A browser-based single-cell atlas used to be a research project. With a hosted foundation model API and a WebGL plotting library it is now a weekend project. The code above is the entire pipeline — parse, annotate, embed, project, plot. Everything else is polish.

Open the Cell Atlas workspace →

Frequently Asked Questions

Do I need a backend server for this?

No. The whole pipeline — annotation, embedding, marker extraction — runs through hosted HTTP endpoints. You can ship the entire thing as a static browser app that calls the API directly with an API key.

What file formats can I load in the browser?

The walkthrough uses gzipped CSV of counts plus a gene list, which is the simplest to parse in the browser. Loom and h5ad work too if you bring a WASM parser. Keep the dataset under 50,000 cells for a responsive browser experience.

Can I keep user data private?

Data leaves the browser only as part of the API call itself, over HTTPS. SciRouter does not persist the input matrix beyond the request lifetime. For stricter privacy, self-host the workers with the open-source gateway code.

What UMAP library should I use on the frontend?

umap-js is a pure-JavaScript UMAP implementation that runs in the browser. You pass it the embedding vectors returned by the API and it produces 2D coordinates for plotting.

How do I plot 50,000 cells without crashing the page?

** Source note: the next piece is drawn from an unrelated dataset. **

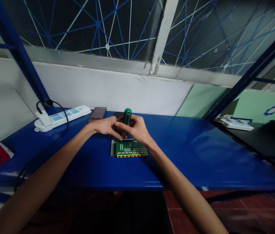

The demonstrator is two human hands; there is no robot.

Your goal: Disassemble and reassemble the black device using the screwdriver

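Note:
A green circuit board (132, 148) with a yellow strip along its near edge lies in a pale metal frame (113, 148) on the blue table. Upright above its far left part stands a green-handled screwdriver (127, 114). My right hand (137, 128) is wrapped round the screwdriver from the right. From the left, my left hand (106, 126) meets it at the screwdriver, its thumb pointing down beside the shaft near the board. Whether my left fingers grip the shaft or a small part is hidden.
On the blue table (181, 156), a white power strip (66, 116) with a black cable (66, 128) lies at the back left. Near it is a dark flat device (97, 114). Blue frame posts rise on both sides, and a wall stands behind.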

Use a WebGL scatter plot library like deck.gl or regl-scatterplot. DOM-based SVG plots die above about 5,000 points. WebGL handles hundreds of thousands of cells smoothly.

Can I make the atlas interactive — clicking a cell to see markers?

Yes. The annotation endpoint returns top marker genes per cell, so a click handler can pop up a marker list instantly. No extra round trips needed.